REVIEWS  RADIOIMMUNOTHERAPY
Guest Editor: S. J. Mather 

The Quarterly Journal of Nuclear Medicine and Molecular Imaging 2004 December;48(4):317-25

Copyright © 2009 EDIZIONI MINERVA MEDICA

language: English

Radioimmunoimaging. Advances and prospects

Van de Wiele C. ¹, Revets H. ², Mertens N. ³

¹ Department of Nuclear Medicine University Hospital, Ghent, Belgium 2 Department of Molecular and Cellular Interactions Flanders Interuniversity Institute of Biotec, Brussels, Belgium 3 Department of Molecular Biomedical Research Flanders Interuniversity Institute of Biotec, Ghent, Belgium

The advent of biotechnology has made it possible to overcome the undesired host antiglobulin response evidenced following the injection of rodent antibodies for radioimmunoimaging; initially through the construction of chimeric and CDR-grafted antibodies and more recently through the derivation of completely human antibodies.

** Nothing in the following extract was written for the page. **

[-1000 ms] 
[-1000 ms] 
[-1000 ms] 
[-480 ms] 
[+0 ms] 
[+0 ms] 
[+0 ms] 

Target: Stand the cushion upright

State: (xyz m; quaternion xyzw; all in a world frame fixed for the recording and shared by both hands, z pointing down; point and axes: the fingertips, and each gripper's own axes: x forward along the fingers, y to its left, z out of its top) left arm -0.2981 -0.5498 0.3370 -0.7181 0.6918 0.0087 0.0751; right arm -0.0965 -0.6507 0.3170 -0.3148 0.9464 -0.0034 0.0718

Available platforms for derivation of completely human antibodies include phage- and ribosome-display techniques and transgenic mice that are deleted in their own antibody genes and reconstituted with large parts of the genes encoding for human antibodies. Additionally, biotechnology has made it possible to tailor affinity, respectively through CDR-walking or chain schuffling, and avidity, respectively through manifold engineering, of antibodies and derivatives. More recent developments include the development of highly stable single domain binders based on the use of a conserved framework region and a highly variable antigen-binding site, using other proteins or molecules that are smaller in size and easier to manufacture than antibodies. Finally, novel technologies have been and are being developed optimizing the concept of pretargeting.